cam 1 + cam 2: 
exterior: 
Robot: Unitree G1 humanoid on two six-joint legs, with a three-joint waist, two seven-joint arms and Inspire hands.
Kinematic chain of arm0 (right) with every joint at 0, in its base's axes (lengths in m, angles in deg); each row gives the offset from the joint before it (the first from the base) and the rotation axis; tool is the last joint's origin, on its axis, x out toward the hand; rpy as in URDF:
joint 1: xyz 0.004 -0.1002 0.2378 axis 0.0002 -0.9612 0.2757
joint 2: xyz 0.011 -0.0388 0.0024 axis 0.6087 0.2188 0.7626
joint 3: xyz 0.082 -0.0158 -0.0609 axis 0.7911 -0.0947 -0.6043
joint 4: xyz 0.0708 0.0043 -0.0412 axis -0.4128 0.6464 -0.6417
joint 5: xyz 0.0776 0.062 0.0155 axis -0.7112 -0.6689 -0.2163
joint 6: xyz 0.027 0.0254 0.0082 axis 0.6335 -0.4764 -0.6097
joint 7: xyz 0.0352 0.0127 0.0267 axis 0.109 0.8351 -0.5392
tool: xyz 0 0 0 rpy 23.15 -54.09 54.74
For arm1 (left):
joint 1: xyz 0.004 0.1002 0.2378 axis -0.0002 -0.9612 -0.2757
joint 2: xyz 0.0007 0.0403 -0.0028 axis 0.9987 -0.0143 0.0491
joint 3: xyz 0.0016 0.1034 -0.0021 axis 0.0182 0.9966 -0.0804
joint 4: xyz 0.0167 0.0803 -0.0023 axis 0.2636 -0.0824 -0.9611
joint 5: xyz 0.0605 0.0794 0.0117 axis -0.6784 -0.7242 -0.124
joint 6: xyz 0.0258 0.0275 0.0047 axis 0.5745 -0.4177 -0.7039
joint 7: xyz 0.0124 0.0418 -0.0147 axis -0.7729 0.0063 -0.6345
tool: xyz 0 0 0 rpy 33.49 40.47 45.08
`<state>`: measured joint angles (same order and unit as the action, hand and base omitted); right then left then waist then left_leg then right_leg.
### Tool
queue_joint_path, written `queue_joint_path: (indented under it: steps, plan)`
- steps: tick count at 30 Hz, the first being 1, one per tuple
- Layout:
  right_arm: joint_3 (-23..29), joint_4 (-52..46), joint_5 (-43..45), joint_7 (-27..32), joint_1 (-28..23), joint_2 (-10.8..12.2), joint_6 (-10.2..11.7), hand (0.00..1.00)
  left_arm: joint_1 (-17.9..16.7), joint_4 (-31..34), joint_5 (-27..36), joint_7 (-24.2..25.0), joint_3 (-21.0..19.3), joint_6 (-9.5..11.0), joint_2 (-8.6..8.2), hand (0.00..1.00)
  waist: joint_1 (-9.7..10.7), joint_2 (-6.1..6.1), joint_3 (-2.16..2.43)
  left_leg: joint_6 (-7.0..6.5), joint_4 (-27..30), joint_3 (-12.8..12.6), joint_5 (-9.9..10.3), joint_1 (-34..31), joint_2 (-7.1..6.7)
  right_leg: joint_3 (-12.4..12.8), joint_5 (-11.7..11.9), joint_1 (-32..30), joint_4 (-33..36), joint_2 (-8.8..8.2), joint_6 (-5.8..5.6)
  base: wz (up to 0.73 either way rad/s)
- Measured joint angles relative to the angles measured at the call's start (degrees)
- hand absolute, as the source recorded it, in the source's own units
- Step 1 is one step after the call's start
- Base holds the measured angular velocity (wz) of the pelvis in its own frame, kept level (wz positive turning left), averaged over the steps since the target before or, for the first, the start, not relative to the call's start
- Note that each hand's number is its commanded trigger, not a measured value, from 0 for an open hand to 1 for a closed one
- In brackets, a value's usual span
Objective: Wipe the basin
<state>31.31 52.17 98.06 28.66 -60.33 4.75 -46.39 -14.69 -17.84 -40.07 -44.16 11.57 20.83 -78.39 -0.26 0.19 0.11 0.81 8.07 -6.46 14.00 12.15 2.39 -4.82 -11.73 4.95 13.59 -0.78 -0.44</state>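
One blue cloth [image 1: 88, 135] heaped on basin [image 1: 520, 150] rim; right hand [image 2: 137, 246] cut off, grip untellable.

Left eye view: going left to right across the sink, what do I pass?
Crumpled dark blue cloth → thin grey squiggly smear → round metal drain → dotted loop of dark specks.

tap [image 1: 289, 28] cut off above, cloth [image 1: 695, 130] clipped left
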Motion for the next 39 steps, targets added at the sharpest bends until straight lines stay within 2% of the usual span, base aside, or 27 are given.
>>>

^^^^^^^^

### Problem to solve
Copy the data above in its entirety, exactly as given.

### Exercise answer
cam 1 + cam 2: 
exterior: 
Robot: Unitree G1 humanoid on two six-joint legs, with a three-joint waist, two seven-joint arms and Inspire hands.
Kinematic chain of arm0 (right) with every joint at 0, in its base's axes (lengths in m, angles in deg); each row gives the offset from the joint before it (the first from the base) and the rotation axis; tool is the last joint's origin, on its axis, x out toward the hand; rpy as in URDF:
joint 1: xyz 0.004 -0.1002 0.2378 axis 0.0002 -0.9612 0.2757
joint 2: xyz 0.011 -0.0388 0.0024 axis 0.6087 0.2188 0.7626
joint 3: xyz 0.082 -0.0158 -0.0609 axis 0.7911 -0.0947 -0.6043
joint 4: xyz 0.0708 0.0043 -0.0412 axis -0.4128 0.6464 -0.6417
joint 5: xyz 0.0776 0.062 0.0155 axis -0.7112 -0.6689 -0.2163
joint 6: xyz 0.027 0.0254 0.0082 axis 0.6335 -0.4764 -0.6097
joint 7: xyz 0.0352 0.0127 0.0267 axis 0.109 0.8351 -0.5392
tool: xyz 0 0 0 rpy 23.15 -54.09 54.74
For arm1 (left):
joint 1: xyz 0.004 0.1002 0.2378 axis -0.0002 -0.9612 -0.2757
joint 2: xyz 0.0007 0.0403 -0.0028 axis 0.9987 -0.0143 0.0491
joint 3: xyz 0.0016 0.1034 -0.0021 axis 0.0182 0.9966 -0.0804
joint 4: xyz 0.0167 0.0803 -0.0023 axis 0.2636 -0.0824 -0.9611
joint 5: xyz 0.0605 0.0794 0.0117 axis -0.6784 -0.7242 -0.124
joint 6: xyz 0.0258 0.0275 0.0047 axis 0.5745 -0.4177 -0.7039
joint 7: xyz 0.0124 0.0418 -0.0147 axis -0.7729 0.0063 -0.6345
tool: xyz 0 0 0 rpy 33.49 40.47 45.08
`<state>`: measured joint angles (same order and unit as the action, hand and base omitted); right then left then waist then left_leg then right_leg.
### Tool
queue_joint_path, written `queue_joint_path: (indented under it: steps, plan)`
- steps: tick count at 30 Hz, the first being 1, one per tuple
- Layout:
  right_arm: joint_3 (-23..29), joint_4 (-52..46), joint_5 (-43..45), joint_7 (-27..32), joint_1 (-28..23), joint_2 (-10.8..12.2), joint_6 (-10.2..11.7), hand (0.00..1.00)
  left_arm: joint_1 (-17.9..16.7), joint_4 (-31..34), joint_5 (-27..36), joint_7 (-24.2..25.0), joint_3 (-21.0..19.3), joint_6 (-9.5..11.0), joint_2 (-8.6..8.2), hand (0.00..1.00)
  waist: joint_1 (-9.7..10.7), joint_2 (-6.1..6.1), joint_3 (-2.16..2.43)
  left_leg: joint_6 (-7.0..6.5), joint_4 (-27..30), joint_3 (-12.8..12.6), joint_5 (-9.9..10.3), joint_1 (-34..31), joint_2 (-7.1..6.7)
  right_leg: joint_3 (-12.4..12.8), joint_5 (-11.7..11.9), joint_1 (-32..30), joint_4 (-33..36), joint_2 (-8.8..8.2), joint_6 (-5.8..5.6)
  base: wz (up to 0.73 either way rad/s)
- Measured joint angles relative to the angles measured at the call's start (degrees)
- hand absolute, as the source recorded it, in the source's own units
- Step 1 is one step after the call's start
- Base holds the measured angular velocity (wz) of the pelvis in its own frame, kept level (wz positive turning left), averaged over the steps since the target before or, for the first, the start, not relative to the call's start
- Note that each hand's number is its commanded trigger, not a measured value, from 0 for an open hand to 1 for a closed one
- In brackets, a value's usual span
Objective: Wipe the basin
<state>31.31 52.17 98.06 28.66 -60.33 4.75 -46.39 -14.69 -17.84 -40.07 -44.16 11.57 20.83 -78.39 -0.26 0.19 0.11 0.81 8.07 -6.46 14.00 12.15 2.39 -4.82 -11.73 4.95 13.59 -0.78 -0.44</state>
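One blue cloth [image 1: 88, 135] heaped on basin [image 1: 520, 150] rim; right hand [image 2: 137, 246] cut off, grip untellable.

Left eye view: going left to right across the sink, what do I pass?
Crumpled dark blue cloth → thin grey squiggly smear → round metal drain → dotted loop of dark specks.

tap [image 1: 289, 28] cut off above, cloth [image 1: 695, 130] clipped left
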Motion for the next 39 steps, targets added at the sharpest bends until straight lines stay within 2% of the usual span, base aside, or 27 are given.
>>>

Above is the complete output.